The capital of the Middle Ages, Gradara, pays tribute to the figure of Francesca da Rimini and her cursed love with Paolo Malatesta through the artistic and contemporary expression of street art.
Gradara: the capital of the Middle Ages
As we have already told you in a previous article, Gradara is a medieval village in Pesaro - Urbino. It is part of the group I Borghi più Belli d'Italia (Italy's Most Beautiful Villages). It has won the title Capital of the Middle Ages.
Gradara's main attraction is its castle, located at the highest point of the town. It was built in 1150 by the De Griffo family and then passed to the Malatesta family, who created the 800-metre-long town wall, still standing today.
It is in this castle that the cursed love story between Paolo and Francesca takes place.
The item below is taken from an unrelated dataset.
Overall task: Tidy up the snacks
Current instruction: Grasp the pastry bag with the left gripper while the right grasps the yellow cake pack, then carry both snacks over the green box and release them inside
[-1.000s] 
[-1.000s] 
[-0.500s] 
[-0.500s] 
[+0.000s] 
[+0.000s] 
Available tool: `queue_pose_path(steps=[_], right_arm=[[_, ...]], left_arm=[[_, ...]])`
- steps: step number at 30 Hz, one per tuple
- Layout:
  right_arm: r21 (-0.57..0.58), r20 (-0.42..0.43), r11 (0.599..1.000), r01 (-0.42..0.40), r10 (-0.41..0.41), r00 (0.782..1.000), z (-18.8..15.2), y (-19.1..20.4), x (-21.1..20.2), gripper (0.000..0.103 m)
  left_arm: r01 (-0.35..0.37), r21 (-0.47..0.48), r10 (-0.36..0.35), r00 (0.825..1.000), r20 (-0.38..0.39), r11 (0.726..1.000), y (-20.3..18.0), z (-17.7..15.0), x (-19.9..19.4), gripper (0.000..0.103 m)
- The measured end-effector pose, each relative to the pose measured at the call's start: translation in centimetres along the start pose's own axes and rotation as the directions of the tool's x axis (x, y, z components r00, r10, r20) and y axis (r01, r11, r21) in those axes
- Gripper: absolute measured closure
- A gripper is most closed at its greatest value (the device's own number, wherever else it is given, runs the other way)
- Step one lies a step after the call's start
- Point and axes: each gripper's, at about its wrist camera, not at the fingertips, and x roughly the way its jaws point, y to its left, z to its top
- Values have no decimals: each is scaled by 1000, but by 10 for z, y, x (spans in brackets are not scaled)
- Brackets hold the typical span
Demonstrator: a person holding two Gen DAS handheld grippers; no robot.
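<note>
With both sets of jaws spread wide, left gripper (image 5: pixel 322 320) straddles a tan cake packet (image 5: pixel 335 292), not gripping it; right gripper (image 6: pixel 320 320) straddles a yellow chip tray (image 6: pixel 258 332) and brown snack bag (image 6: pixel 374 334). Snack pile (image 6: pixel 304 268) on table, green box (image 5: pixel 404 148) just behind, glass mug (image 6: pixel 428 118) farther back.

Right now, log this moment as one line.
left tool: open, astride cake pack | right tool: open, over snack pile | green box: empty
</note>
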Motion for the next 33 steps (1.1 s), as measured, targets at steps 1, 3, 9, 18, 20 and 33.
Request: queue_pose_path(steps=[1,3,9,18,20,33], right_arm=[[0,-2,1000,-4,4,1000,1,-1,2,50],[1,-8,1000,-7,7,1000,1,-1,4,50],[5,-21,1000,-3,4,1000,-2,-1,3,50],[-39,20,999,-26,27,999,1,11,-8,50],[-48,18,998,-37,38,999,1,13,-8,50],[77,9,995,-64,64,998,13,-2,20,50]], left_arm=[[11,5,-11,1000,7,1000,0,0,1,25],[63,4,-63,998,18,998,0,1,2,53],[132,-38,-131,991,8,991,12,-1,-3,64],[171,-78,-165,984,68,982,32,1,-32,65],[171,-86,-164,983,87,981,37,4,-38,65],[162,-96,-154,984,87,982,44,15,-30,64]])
It is also the room where the tragedy recounted by Dante in the fifth canto of the Inferno of the Divine Comedy took place.
The love story of Paolo and Francesca
Unlike Romeo & Juliet, born from the brilliant imagination of William Shakespeare, Paolo and Francesca are two real-life characters. However, the historical events are still full of gaps: little biographical information has come down to us.
On the other hand, many literary and artistic versions have spoken and taken inspiration from them: Dante, Boccaccio, Petrarch, D'Annunzio, Pellico, Zandonai, Scheffer, etc. All of them have enriched the narrative with the addition of their characters. They all increased the description with fascinating details, to the point of confusing history and legend.
Francesca da Polenta was the beautiful daughter of Guido Minor, Lord of Ravenna and Cervia. In 1275 Guido planned to wed his daughter Francesca to Giovanni Malatesta, or Gianciotto, also known as Gianne lo Sciancato because he was ugly and lame. Her father owed him the favour of having driven enemies out of his lands.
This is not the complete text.